» TASK GOAL
Copy out every record that follows, word for word.

Dataset items:
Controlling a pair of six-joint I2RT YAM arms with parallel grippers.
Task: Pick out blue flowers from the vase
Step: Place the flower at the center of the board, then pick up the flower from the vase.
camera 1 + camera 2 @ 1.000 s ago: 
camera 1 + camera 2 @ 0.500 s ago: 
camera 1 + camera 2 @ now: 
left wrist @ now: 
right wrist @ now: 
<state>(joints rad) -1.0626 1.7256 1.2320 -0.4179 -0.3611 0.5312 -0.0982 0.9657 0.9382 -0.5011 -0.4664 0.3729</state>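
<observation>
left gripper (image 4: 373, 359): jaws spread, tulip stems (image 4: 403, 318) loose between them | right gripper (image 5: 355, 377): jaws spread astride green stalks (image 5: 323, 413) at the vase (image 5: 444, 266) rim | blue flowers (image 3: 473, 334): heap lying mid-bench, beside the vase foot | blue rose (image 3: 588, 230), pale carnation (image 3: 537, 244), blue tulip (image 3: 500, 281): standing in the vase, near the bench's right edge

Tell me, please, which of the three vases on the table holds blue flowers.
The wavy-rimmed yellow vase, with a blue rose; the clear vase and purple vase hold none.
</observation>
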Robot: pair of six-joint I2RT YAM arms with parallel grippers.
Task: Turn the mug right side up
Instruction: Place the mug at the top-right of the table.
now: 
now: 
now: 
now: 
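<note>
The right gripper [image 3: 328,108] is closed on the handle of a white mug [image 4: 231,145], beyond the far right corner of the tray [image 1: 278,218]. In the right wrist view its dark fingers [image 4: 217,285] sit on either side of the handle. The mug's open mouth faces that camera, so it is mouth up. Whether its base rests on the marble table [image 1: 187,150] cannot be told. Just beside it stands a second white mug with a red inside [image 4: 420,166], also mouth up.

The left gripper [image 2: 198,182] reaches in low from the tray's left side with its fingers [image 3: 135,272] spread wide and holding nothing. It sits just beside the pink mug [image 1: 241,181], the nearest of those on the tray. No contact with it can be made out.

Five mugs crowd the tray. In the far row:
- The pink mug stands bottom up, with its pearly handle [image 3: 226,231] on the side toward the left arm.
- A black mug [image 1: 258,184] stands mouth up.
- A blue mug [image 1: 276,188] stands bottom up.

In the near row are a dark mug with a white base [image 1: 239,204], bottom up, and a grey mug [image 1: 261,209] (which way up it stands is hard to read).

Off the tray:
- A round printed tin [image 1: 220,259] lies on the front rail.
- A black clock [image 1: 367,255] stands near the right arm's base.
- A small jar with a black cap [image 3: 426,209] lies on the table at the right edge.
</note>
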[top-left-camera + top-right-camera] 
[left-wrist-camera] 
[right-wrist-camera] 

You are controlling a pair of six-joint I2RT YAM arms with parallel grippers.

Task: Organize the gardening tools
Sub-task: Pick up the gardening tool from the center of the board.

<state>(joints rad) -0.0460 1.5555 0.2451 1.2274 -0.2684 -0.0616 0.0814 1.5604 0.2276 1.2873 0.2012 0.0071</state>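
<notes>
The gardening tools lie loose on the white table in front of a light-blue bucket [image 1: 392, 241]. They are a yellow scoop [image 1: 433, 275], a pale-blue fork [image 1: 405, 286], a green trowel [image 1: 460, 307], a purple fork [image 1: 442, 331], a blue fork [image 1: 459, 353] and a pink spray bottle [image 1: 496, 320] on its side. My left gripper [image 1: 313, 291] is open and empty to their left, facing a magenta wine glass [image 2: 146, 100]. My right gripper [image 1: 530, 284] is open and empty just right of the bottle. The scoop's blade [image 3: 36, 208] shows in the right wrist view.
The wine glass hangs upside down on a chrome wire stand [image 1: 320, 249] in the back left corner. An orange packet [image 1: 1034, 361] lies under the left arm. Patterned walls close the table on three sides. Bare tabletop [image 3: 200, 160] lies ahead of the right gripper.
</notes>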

» RESULT OF THIS EXERCISE
Controlling a pair of six-joint I2RT YAM arms with parallel grippers.
Task: Pick out blue flowers from the vase
Step: Place the flower at the center of the board, then pick up the flower from the vase.
camera 1 + camera 2 @ 1.000 s ago: 
camera 1 + camera 2 @ 0.500 s ago: 
camera 1 + camera 2 @ now: 
left wrist @ now: 
right wrist @ now: 
<state>(joints rad) -1.0626 1.7256 1.2320 -0.4179 -0.3611 0.5312 -0.0982 0.9657 0.9382 -0.5011 -0.4664 0.3729</state>
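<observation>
left gripper (image 4: 373, 359): jaws spread, tulip stems (image 4: 403, 318) loose between them | right gripper (image 5: 355, 377): jaws spread astride green stalks (image 5: 323, 413) at the vase (image 5: 444, 266) rim | blue flowers (image 3: 473, 334): heap lying mid-bench, beside the vase foot | blue rose (image 3: 588, 230), pale carnation (image 3: 537, 244), blue tulip (image 3: 500, 281): standing in the vase, near the bench's right edge

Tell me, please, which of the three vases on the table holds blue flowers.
The wavy-rimmed yellow vase, with a blue rose; the clear vase and purple vase hold none.
</observation>
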Robot: pair of six-joint I2RT YAM arms with parallel grippers.
Task: Turn the mug right side up
Instruction: Place the mug at the top-right of the table.
now: 
now: 
now: 
now: 
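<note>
The right gripper [image 3: 328,108] is closed on the handle of a white mug [image 4: 231,145], beyond the far right corner of the tray [image 1: 278,218]. In the right wrist view its dark fingers [image 4: 217,285] sit on either side of the handle. The mug's open mouth faces that camera, so it is mouth up. Whether its base rests on the marble table [image 1: 187,150] cannot be told. Just beside it stands a second white mug with a red inside [image 4: 420,166], also mouth up.

The left gripper [image 2: 198,182] reaches in low from the tray's left side with its fingers [image 3: 135,272] spread wide and holding nothing. It sits just beside the pink mug [image 1: 241,181], the nearest of those on the tray. No contact with it can be made out.

Five mugs crowd the tray. In the far row:
- The pink mug stands bottom up, with its pearly handle [image 3: 226,231] on the side toward the left arm.
- A black mug [image 1: 258,184] stands mouth up.
- A blue mug [image 1: 276,188] stands bottom up.

In the near row are a dark mug with a white base [image 1: 239,204], bottom up, and a grey mug [image 1: 261,209] (which way up it stands is hard to read).

Off the tray:
- A round printed tin [image 1: 220,259] lies on the front rail.
- A black clock [image 1: 367,255] stands near the right arm's base.
- A small jar with a black cap [image 3: 426,209] lies on the table at the right edge.
</note>
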[top-left-camera + top-right-camera] 
[left-wrist-camera] 
[right-wrist-camera] 

You are controlling a pair of six-joint I2RT YAM arms with parallel grippers.

Task: Organize the gardening tools
Sub-task: Pick up the gardening tool from the center of the board.

<state>(joints rad) -0.0460 1.5555 0.2451 1.2274 -0.2684 -0.0616 0.0814 1.5604 0.2276 1.2873 0.2012 0.0071</state>
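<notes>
The gardening tools lie loose on the white table in front of a light-blue bucket [image 1: 392, 241]. They are a yellow scoop [image 1: 433, 275], a pale-blue fork [image 1: 405, 286], a green trowel [image 1: 460, 307], a purple fork [image 1: 442, 331], a blue fork [image 1: 459, 353] and a pink spray bottle [image 1: 496, 320] on its side. My left gripper [image 1: 313, 291] is open and empty to their left, facing a magenta wine glass [image 2: 146, 100]. My right gripper [image 1: 530, 284] is open and empty just right of the bottle. The scoop's blade [image 3: 36, 208] shows in the right wrist view.
The wine glass hangs upside down on a chrome wire stand [image 1: 320, 249] in the back left corner. An orange packet [image 1: 1034, 361] lies under the left arm. Patterned walls close the table on three sides. Bare tabletop [image 3: 200, 160] lies ahead of the right gripper.
</notes>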

The full output has been given.